Member of the National Assembly of Pakistan
- In office 1 June 2013 – 31 May 2018
- Constituency: NA-181 (Layyah-I)

Personal details
- Born: January 1, 1952 (age 74)
- Party: PPP (2025-present)
- Other party: PMLN (2013-2025)

= Faiz Ul Hassan =

Pakistani politician

Sahibzada Faiz Ul Hassan (born 1 January 1952) is a Pakistani politician who was a member of the National Assembly of Pakistan from June 2013 to May 2018.

==Political career==

Faiz Ul Hassan ran for a seat in the National Assembly of Pakistan as a candidate of the Pakistan Muslim League (N) (PML-N) from the Constituency NA-181 (Layyah-I) in the 2002 Pakistani general election but was unsuccessful. He received 56,490 votes and lost the seat to Sardar Bahadur Ahmed Khan.

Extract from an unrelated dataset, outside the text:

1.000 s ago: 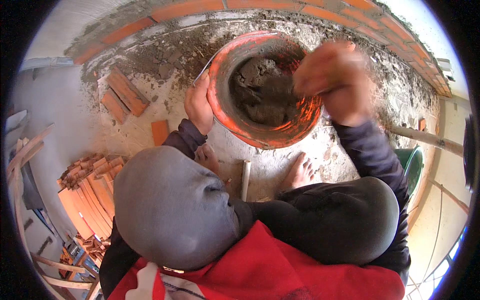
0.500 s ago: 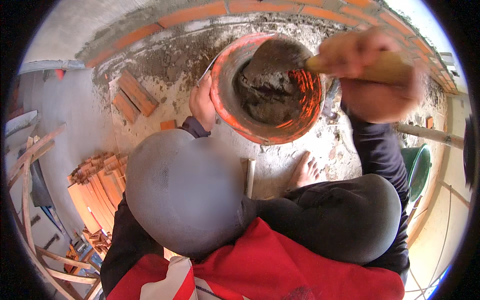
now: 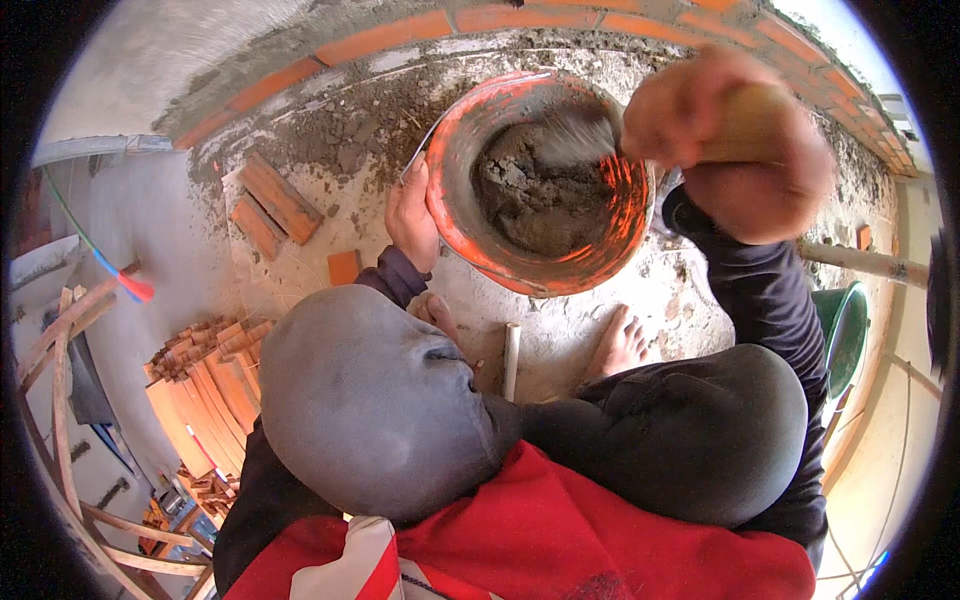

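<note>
An orange bucket [image 3: 452,190], its inside caked with grey, holds wet mortar [image 3: 525,200]. My left hand [image 3: 411,219] grips the bucket's left side near the rim, beside the thin wire handle. On the right, my right hand [image 3: 725,150] is closed around the thick wooden handle of a trowel [image 3: 578,140], above the bucket's right rim. The blade reaches into the bucket over the mortar and is smeared by motion, so whether it touches the mortar is hard to see.
A low brick wall [image 3: 385,38] runs along the far side, with mortar crumbs [image 3: 350,130] at its foot. Loose bricks [image 3: 280,200] lie left, and stacked bricks [image 3: 205,395] nearer. A green bucket [image 3: 845,335] stands right. A short pipe [image 3: 512,360] lies between my feet.
The trowel blade has dropped from above the bucket's mouth down toward the mortar, and my right hand has tilted with it. My left hand stays on the bucket.
</note>
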A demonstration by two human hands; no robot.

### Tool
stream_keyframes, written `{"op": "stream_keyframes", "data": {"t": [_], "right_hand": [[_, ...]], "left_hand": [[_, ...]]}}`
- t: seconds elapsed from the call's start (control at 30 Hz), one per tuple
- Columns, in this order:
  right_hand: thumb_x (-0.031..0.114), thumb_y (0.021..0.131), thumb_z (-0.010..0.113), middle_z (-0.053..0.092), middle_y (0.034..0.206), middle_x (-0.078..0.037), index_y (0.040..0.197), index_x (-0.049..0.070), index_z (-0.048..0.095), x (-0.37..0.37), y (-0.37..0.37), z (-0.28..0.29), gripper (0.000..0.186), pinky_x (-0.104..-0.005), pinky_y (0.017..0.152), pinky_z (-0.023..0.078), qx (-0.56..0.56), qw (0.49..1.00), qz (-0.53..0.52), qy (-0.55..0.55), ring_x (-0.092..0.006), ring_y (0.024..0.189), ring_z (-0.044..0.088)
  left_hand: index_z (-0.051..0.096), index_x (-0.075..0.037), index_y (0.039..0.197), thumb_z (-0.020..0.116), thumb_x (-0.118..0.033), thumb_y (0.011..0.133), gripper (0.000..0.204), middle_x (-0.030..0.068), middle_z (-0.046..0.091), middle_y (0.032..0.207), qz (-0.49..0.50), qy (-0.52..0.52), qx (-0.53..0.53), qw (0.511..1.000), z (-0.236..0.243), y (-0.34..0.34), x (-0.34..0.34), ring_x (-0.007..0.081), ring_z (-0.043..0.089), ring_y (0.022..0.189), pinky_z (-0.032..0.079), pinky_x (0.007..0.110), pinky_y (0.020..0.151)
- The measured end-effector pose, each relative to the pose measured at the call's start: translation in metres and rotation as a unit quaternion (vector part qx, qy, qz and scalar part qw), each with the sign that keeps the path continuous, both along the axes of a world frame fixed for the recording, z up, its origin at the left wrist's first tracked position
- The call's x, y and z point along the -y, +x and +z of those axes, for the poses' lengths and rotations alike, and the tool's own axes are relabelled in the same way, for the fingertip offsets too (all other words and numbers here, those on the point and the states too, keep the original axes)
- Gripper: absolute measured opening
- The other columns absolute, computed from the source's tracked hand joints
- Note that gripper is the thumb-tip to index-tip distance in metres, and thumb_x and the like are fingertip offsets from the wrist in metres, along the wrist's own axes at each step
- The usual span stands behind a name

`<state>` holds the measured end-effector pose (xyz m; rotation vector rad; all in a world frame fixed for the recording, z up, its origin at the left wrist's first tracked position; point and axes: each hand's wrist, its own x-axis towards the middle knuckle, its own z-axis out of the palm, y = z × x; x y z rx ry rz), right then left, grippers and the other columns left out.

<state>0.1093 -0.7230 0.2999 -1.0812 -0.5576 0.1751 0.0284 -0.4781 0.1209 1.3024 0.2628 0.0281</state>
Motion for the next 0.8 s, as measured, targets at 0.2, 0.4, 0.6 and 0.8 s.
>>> {"op": "stream_keyframes", "data": {"t": [0.2, 0.4, 0.6, 0.8], "right_hand": [[0.046, 0.082, 0.045, 0.048, 0.054, -0.006, 0.06, 0.002, 0.049, 0.007, 0.001, -0.027, 0.05, -0.0279, 0.049, 0.034, -0.01, 0.986, 0.023, -0.166, -0.0163, 0.05, 0.045], [0.05, 0.08, 0.046, 0.046, 0.057, -0.007, 0.066, -0.001, 0.047, 0.008, 0.005, -0.038, 0.053, -0.031, 0.053, 0.039, 0.004, 0.97, 0.061, -0.236, -0.0199, 0.053, 0.048], [0.052, 0.079, 0.047, 0.049, 0.059, -0.007, 0.063, 0.004, 0.049, 0.005, 0.002, -0.014, 0.05, -0.0284, 0.051, 0.036, 0.058, 0.993, 0.024, -0.103, -0.0162, 0.053, 0.047], [0.051, 0.08, 0.048, 0.049, 0.055, -0.006, 0.06, 0.002, 0.049, 0.003, 0.006, 0.009, 0.054, -0.0269, 0.049, 0.035, 0.042, 0.995, 0.029, -0.091, -0.0152, 0.052, 0.047]], "left_hand": [[0.06, -0.001, 0.104, 0.04, -0.032, 0.1, 0.038, 0.0022, 0.06, 0.095, 0.038, 0.0, 0.006, 0.999, -0.013, 0.001, -0.002, 0.0095, 0.053, 0.083, 0.043, 0.026, 0.075], [0.06, -0.001, 0.1, 0.04, -0.033, 0.099, 0.038, 0.0011, 0.059, 0.089, 0.055, -0.046, -0.033, 0.997, -0.005, 0.004, 0.006, 0.0089, 0.052, 0.078, 0.043, 0.025, 0.071], [0.06, -0.002, 0.103, 0.04, -0.035, 0.099, 0.039, 0.0013, 0.06, 0.09, 0.044, 0.009, -0.02, 0.999, 0.0, -0.001, 0.002, 0.0107, 0.054, 0.08, 0.043, 0.027, 0.074], [0.063, -0.002, 0.094, 0.042, -0.035, 0.099, 0.04, -0.0004, 0.06, 0.082, 0.071, 0.038, 0.004, 0.997, -0.002, -0.002, 0.005, 0.0084, 0.052, 0.073, 0.043, 0.024, 0.068]]}}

He ran for the seat of the National Assembly as a candidate of PML-N from Constituency NA-181 (Layyah-I) in the 2008 Pakistani general election but was unsuccessful. He received 56,951 votes and lost the seat to Sardar Bahadur Ahmed Khan.

He was elected to the National Assembly as a candidate of PML-N from Constituency NA-181 (Layyah-I) in the 2013 Pakistani general election. He received 119,403 votes and defeated Sardar Bahadur Ahmed Khan of PPP.

He ran for the seat of the National Assembly as a candidate of PML-N from NA-187 (Layyah-I) but was unsuccessful. He received 64,582 votes and lost the seat to Abdul Majeed Khan.